Affidare la guida della battaglia a Ney fu comunque l’errore più significativo: i due schieramenti (68.000 forze congiunte di tedeschi, belgi e olandesi da una parte, e 73.000 soldati napoleonici dall’altra) si trovavano sulle creste di due colline separate da un piccolo avvallamento.
Durante il primo maldestro attacco di Ney i francesi furono respinti in disordine, e ancora intorno alle 16 la fanteria francese cercava di riordinarsi dopo la ritirata. Proprio in quel momento Ney si convinse che i movimenti che vedeva sul fronte nemico fossero una ritirata e ordinò alla sua cavalleria di caricare.

Tuttavia, gli inglesi non si stavano affatto ritirando ma stavano semplicemente spostando i feriti nelle retrovie, così 10.000 soldati francesi a cavallo furono respinti durante una dozzina di attacchi consecutivi. Wellington adottò infatti una difesa strategica, ordinando alle sue truppe di disporsi in maniera tale da formare diversi quadrati per parare meglio le incursioni dei cavalieri francesi che si ritrovano per circa due ore a girare intorno ai soldati nemici senza ottenere alcun risultato. Ad ogni tentativo di assalto i cavalli si fermano prima dell’impatto per timore delle punte delle baionette.

Blucher-Waterloo

Nel frattempo, Napoleone dovette fronteggiare le conseguenze degli errori commessi a Ligny: l’esercito prussiano, infatti, sebbene fosse stato battuto due giorni prima era ben lungi dall’essere stato sconfitto e si ripresentò in forze al fianco del feldmaresciallo Gebhard Leberecht von Blücher.
Napoleone Bonaparte, il generale più celebre al mondo per le sue astute manovre di accerchiamento, veniva battuto con la sua stessa tattica ed accerchiato dall’esercito prussiano.

Intorno alle 17 la linea francese aveva assunto la forma di una L con lo schieramento del segmento lungo della L rivolto verso gli inglesi e truppe raccolte in fretta per fermare i prussiani sul segmento corto.
Ney, dopo aver realizzato che la sola cavalleria non sarebbe stata sufficiente si decise a inviare sulla cima della collina occupata dagli inglesi anche la fanteria e i cannoni che si erano riordinati dopo la ritirata di qualche ora prima; finalmente mise a segno un buon colpo e conquistò una fattoria posizionata in un punto strategico.

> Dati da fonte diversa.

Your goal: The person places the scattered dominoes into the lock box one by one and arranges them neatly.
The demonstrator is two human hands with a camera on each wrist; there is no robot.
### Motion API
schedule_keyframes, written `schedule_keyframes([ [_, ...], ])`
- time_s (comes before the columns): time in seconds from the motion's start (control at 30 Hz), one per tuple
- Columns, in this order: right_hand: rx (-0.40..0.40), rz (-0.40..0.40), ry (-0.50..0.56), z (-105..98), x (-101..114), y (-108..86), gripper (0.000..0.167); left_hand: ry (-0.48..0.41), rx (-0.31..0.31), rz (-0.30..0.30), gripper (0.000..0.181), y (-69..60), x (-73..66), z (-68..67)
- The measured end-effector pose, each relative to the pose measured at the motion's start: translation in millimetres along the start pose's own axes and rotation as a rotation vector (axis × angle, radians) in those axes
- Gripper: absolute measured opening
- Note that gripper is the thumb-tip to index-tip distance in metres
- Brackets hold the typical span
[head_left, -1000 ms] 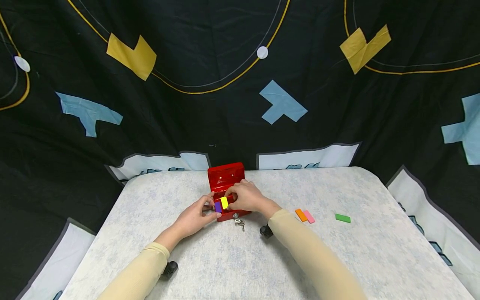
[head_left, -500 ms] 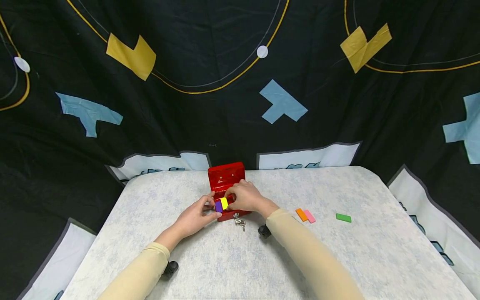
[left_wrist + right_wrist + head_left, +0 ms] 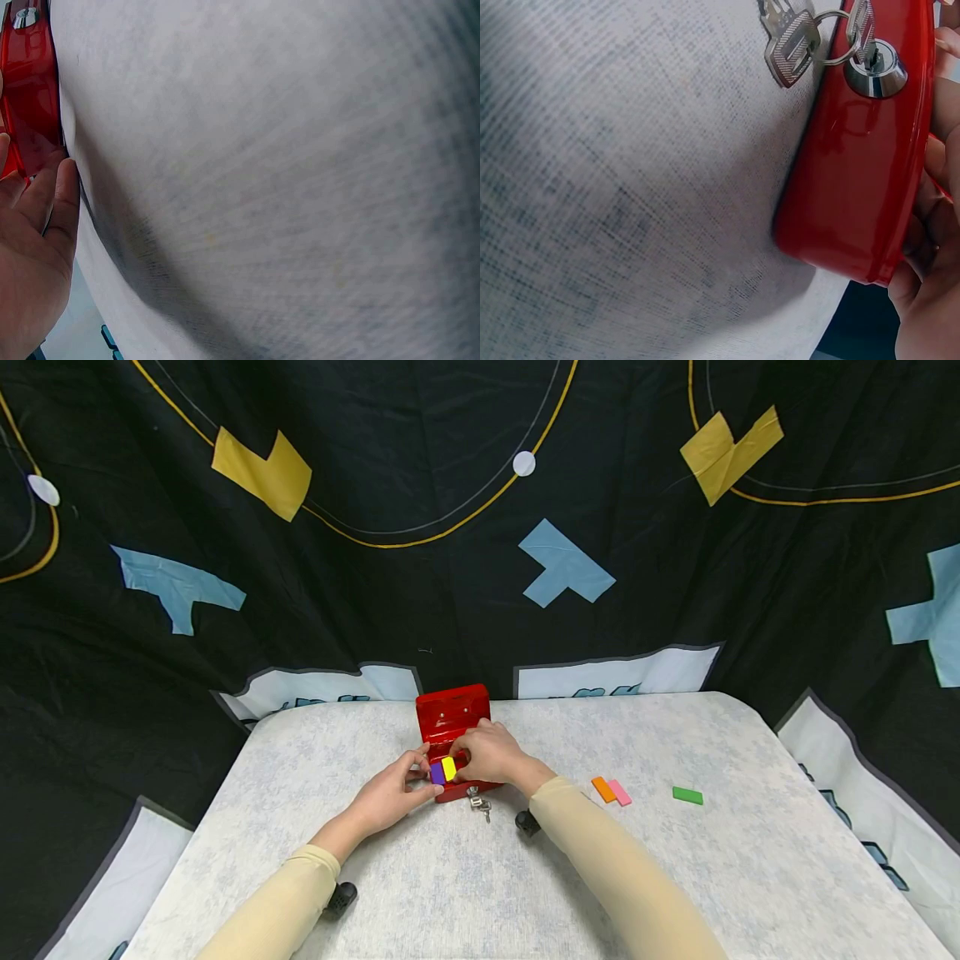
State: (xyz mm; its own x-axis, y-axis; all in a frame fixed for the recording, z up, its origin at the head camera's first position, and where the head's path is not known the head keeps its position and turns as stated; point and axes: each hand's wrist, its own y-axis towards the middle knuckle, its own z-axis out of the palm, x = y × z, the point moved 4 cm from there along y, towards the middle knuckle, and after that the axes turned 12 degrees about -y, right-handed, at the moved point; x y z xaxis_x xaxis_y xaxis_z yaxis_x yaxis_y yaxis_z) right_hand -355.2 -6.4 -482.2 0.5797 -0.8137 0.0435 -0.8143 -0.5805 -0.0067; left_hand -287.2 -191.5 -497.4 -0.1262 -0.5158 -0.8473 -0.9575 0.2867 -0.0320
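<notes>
An open red box (image 3: 452,708) has its lid raised at the back of the table. Over its left end stand a purple block (image 3: 437,773) and, beside it, a yellow block (image 3: 449,768). The left hand (image 3: 386,795) grips the box's left end, thumb at the front corner; in the left wrist view, the hand's fingers (image 3: 66,187) lie along the red side (image 3: 31,94). Reaching in from the right, the right hand (image 3: 493,755) pinches the yellow block, its fingertips partly hidden. Keys (image 3: 791,46) hang from the front lock (image 3: 876,69) in the right wrist view.
On the table (image 3: 420,893), right of the box, lie an orange block (image 3: 602,789) and a pink block (image 3: 619,792) side by side. A green block (image 3: 687,795) lies farther right. Behind the table hangs a dark cloth (image 3: 420,610).
The yellow block and the right hand's fingertips have lowered slightly beside the purple block. The left hand stays at the box's left end.
</notes>
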Motion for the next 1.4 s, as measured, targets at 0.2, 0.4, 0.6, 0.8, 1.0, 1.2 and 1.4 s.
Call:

Da qui avrebbero potuto minacciare seriamente lo schieramento nemico, perciò chiese rinforzi a Napoleone che preferì però concentrare le sue forze contro i prussiani.
Solo quando la situazione gli apparve più stabile, intorno alle 19, Napoleone decise di inviare a Ney il suo migliore corpo militare: la Vecchia Guardia, il corpo scelto formato dai suoi veterani di guerra.

Quell’ora di ritardo si rivelò fatale perché Wellington era riuscito a rafforzare le truppe al centro e proprio nel momento in cui la testa della colonna francese faceva capolino dalla collina, gli inglesi uscivano dall’erba alta in cui si erano nascosti in attesa e sferrando la loro offensiva su tre lati.

La raffica di colpi quasi a bruciapelo sbaragliò la Vecchia Guardia che si vide costretta alla ritirata. Un grido si diffuse tra le fila dell’esercito francese: “la guardia si ritira”, spezzando gli ultimi barlumi di resistenza dei soldati francesi, che diedero per persa la battaglia e al calare della notte cercarono disordinatamente la salvezza.

Napoleone-santelenaWaterloo fu una brutta battaglia persa al termine di una campagna brillante. Alla fine in quella lunga giornata rimasero esangui sul terreno di 25.000 francesi, 7.000 prussiani e 10.000 britannici. Il duca di Wellington, comandante dell’esercito inglese, riassunse con queste parole la mancanza di ingegno dei francesi durante la giornata di Waterloo: “I francesi – disse – sono venuti su alla vecchia maniera e noi alla vecchia maniera li abbiamo ributtati di sotto”.

Rientrato a Parigi, Napoleone fu costretto ad abdicare per la seconda volta (il 22 giugno dello stesso anno). Nel frattempo, era fallito anche il tentativo di imbarcarsi per l’America e decise di consegnarsi al governo inglese, costituendosi prigioniero a bordo della nave Bellerofonte il 15 luglio.
Ad attenderlo non c’era più l’Isola d’Elba né un’apparenza di sovranità poiché per decisione dei coalizzati, gli Inglesi si fecero suoi carcerieri e lo trasferirono nella lontana e poco ospitale Isola di Sant’Elena.